*Brief:*
Give again, word for word, each line from the top of the listing through the line that holds "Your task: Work".

++++++++

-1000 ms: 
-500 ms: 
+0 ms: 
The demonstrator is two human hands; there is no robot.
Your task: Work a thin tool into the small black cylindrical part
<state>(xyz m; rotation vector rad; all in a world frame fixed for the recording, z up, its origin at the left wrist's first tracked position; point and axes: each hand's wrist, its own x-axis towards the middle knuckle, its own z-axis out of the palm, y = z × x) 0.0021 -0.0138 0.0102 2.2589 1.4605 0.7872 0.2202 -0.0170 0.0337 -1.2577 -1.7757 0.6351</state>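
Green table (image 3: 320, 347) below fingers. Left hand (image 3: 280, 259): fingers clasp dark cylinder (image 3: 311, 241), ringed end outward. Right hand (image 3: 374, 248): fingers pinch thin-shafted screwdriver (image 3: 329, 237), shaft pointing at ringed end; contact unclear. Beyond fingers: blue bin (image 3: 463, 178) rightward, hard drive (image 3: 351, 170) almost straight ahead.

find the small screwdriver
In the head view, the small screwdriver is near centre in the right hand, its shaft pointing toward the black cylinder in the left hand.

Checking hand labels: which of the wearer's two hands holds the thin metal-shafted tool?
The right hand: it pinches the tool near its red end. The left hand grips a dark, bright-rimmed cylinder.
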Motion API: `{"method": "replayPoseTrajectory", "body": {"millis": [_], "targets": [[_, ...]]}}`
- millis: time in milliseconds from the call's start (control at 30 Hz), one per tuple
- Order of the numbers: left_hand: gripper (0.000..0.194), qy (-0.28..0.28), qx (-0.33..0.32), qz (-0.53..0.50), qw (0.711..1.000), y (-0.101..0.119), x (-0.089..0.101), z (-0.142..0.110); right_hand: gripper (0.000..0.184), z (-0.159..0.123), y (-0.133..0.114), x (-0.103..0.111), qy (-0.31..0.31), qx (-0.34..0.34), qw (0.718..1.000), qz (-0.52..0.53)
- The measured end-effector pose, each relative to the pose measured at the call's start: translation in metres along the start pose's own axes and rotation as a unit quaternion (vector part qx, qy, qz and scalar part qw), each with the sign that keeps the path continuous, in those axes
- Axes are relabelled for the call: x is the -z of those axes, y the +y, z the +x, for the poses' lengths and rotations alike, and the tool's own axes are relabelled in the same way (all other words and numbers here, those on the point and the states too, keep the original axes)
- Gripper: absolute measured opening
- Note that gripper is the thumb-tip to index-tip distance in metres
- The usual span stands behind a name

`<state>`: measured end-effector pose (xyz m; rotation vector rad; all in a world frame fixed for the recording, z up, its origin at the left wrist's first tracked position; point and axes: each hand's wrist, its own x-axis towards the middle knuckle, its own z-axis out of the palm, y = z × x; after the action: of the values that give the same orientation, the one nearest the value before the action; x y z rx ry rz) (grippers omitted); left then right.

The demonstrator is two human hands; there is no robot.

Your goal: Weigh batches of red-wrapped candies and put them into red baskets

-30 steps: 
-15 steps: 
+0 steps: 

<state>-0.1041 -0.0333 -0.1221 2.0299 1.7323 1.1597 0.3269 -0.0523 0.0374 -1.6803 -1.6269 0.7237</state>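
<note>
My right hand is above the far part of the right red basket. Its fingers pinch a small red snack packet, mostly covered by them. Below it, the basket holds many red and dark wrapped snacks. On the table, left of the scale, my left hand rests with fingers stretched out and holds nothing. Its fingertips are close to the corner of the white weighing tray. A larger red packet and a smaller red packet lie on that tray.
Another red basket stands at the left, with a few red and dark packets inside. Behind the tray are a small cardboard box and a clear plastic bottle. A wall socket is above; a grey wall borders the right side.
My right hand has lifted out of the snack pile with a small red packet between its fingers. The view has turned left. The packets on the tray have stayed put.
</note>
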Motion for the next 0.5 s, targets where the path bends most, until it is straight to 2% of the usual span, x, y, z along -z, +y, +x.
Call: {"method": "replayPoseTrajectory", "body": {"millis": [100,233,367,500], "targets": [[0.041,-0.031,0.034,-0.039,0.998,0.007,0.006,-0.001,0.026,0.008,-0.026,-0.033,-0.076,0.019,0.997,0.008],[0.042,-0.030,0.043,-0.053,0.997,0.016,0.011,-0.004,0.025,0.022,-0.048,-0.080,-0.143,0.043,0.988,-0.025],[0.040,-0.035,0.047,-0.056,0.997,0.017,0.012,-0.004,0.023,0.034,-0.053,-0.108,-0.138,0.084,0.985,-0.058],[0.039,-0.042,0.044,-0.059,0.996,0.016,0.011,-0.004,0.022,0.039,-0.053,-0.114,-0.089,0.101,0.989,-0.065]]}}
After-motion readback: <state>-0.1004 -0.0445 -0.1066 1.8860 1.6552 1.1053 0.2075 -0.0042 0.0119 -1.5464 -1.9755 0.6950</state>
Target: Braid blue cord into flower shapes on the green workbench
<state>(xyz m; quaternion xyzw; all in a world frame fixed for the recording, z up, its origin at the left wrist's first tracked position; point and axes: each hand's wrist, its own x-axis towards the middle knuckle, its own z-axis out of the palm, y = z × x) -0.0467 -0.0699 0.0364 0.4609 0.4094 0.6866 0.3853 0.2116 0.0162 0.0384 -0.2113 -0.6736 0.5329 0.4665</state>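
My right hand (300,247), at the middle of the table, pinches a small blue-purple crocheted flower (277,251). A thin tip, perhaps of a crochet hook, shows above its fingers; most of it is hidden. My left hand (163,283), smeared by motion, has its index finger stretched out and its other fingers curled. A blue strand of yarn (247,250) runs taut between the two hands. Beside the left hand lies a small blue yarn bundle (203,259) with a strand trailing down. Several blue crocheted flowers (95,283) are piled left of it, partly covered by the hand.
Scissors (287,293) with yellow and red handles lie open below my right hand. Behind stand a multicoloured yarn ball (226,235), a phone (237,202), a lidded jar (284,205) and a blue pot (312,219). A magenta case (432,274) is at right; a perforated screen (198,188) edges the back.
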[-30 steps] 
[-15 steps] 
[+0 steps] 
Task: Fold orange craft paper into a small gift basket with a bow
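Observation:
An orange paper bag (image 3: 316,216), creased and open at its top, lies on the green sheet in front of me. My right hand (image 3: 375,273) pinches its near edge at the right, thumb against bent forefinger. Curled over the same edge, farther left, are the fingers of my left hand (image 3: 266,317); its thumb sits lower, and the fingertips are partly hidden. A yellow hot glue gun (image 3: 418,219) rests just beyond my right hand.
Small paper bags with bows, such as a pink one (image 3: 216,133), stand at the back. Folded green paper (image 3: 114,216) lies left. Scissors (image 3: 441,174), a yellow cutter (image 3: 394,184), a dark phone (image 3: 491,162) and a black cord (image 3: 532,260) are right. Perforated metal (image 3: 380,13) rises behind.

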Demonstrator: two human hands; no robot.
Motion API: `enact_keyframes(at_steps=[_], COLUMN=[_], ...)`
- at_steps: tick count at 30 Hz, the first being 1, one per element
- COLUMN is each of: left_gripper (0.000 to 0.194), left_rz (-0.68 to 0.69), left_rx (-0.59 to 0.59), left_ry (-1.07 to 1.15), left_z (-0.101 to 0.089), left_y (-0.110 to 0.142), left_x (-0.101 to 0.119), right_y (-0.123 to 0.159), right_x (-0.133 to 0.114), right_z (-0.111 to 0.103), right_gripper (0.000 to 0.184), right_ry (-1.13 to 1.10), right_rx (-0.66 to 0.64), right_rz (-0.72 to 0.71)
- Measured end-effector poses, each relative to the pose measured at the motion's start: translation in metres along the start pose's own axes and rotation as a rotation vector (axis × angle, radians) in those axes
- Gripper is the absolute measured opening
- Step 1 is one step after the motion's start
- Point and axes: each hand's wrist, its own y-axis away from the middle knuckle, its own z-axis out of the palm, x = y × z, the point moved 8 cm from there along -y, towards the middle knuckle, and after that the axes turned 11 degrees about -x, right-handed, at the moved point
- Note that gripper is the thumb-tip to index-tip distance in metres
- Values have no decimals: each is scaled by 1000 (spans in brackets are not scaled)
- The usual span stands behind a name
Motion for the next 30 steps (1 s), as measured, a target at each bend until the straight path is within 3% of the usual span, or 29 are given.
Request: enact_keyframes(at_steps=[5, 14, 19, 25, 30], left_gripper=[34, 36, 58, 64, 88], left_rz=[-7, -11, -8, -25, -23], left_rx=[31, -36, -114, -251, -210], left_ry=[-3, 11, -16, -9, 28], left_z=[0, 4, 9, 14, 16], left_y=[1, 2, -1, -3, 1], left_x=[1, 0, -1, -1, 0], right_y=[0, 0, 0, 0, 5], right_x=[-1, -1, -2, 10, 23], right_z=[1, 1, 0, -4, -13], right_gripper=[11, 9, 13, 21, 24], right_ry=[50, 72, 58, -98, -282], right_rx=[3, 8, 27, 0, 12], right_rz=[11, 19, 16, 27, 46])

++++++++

*Result of this task:*
-1000 ms: 
-500 ms: 
+0 ms: 
The demonstrator is two human hands; there is no robot.
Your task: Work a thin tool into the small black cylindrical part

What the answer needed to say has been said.